● **Exercise**: Only an exact copy of the listing below will do.

· · · · ·

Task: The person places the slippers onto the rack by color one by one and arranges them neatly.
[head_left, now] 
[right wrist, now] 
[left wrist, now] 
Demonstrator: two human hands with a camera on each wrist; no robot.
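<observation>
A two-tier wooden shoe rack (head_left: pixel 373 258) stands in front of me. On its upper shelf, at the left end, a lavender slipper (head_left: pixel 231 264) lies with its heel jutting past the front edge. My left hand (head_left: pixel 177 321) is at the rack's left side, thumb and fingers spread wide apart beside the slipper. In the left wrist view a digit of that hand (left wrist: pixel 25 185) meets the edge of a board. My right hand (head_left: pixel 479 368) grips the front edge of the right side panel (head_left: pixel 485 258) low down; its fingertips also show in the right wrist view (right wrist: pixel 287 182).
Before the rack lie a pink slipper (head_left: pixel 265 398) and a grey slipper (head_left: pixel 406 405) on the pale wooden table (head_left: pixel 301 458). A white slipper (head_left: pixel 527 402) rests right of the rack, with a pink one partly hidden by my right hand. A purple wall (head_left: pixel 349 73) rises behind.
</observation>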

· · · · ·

● **Exercise answer**:
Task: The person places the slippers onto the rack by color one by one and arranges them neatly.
[head_left, now] 
[right wrist, now] 
[left wrist, now] 
Demonstrator: two human hands with a camera on each wrist; no robot.
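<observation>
A two-tier wooden shoe rack (head_left: pixel 373 258) stands in front of me. On its upper shelf, at the left end, a lavender slipper (head_left: pixel 231 264) lies with its heel jutting past the front edge. My left hand (head_left: pixel 177 321) is at the rack's left side, thumb and fingers spread wide apart beside the slipper. In the left wrist view a digit of that hand (left wrist: pixel 25 185) meets the edge of a board. My right hand (head_left: pixel 479 368) grips the front edge of the right side panel (head_left: pixel 485 258) low down; its fingertips also show in the right wrist view (right wrist: pixel 287 182).
Before the rack lie a pink slipper (head_left: pixel 265 398) and a grey slipper (head_left: pixel 406 405) on the pale wooden table (head_left: pixel 301 458). A white slipper (head_left: pixel 527 402) rests right of the rack, with a pink one partly hidden by my right hand. A purple wall (head_left: pixel 349 73) rises behind.
</observation>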

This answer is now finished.